### [Problem description]
Each line below is to be copied out exactly, and none may be omitted.

### [The data]

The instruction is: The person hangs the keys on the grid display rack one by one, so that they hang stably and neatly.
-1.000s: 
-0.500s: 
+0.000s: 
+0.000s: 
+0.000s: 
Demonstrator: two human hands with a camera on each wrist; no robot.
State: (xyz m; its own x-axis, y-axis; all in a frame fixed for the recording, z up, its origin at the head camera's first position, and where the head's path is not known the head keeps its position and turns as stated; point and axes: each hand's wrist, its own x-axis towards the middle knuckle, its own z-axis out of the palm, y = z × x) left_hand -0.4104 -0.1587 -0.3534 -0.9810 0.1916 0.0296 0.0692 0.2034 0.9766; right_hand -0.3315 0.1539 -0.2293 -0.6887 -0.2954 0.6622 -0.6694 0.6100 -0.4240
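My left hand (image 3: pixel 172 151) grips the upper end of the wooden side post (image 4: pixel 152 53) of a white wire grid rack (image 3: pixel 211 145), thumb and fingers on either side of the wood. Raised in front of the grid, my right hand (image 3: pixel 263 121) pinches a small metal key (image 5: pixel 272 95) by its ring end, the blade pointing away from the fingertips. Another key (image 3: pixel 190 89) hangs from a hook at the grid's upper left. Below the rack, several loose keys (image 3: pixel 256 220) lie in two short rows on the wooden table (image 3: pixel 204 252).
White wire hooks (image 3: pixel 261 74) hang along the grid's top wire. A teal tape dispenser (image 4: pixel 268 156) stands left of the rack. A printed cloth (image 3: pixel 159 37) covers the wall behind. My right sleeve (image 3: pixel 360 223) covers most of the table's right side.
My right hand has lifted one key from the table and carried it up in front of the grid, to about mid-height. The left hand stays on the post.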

### [Solved problem]
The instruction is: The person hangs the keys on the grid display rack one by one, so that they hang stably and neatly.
-1.000s: 
-0.500s: 
+0.000s: 
+0.000s: 
+0.000s: 
Demonstrator: two human hands with a camera on each wrist; no robot.
State: (xyz m; its own x-axis, y-axis; all in a frame fixed for the recording, z up, its origin at the head camera's first position, and where the head's path is not known the head keeps its position and turns as stated; point and axes: each hand's wrist, its own x-axis towards the middle knuckle, its own z-axis out of the palm, y = z × x) left_hand -0.4104 -0.1587 -0.3534 -0.9810 0.1916 0.0296 0.0692 0.2034 0.9766; right_hand -0.3315 0.1539 -0.2293 -0.6887 -0.2954 0.6622 -0.6694 0.6100 -0.4240
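My left hand (image 3: pixel 172 151) grips the upper end of the wooden side post (image 4: pixel 152 53) of a white wire grid rack (image 3: pixel 211 145), thumb and fingers on either side of the wood. Raised in front of the grid, my right hand (image 3: pixel 263 121) pinches a small metal key (image 5: pixel 272 95) by its ring end, the blade pointing away from the fingertips. Another key (image 3: pixel 190 89) hangs from a hook at the grid's upper left. Below the rack, several loose keys (image 3: pixel 256 220) lie in two short rows on the wooden table (image 3: pixel 204 252).
White wire hooks (image 3: pixel 261 74) hang along the grid's top wire. A teal tape dispenser (image 4: pixel 268 156) stands left of the rack. A printed cloth (image 3: pixel 159 37) covers the wall behind. My right sleeve (image 3: pixel 360 223) covers most of the table's right side.
My right hand has lifted one key from the table and carried it up in front of the grid, to about mid-height. The left hand stays on the post.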

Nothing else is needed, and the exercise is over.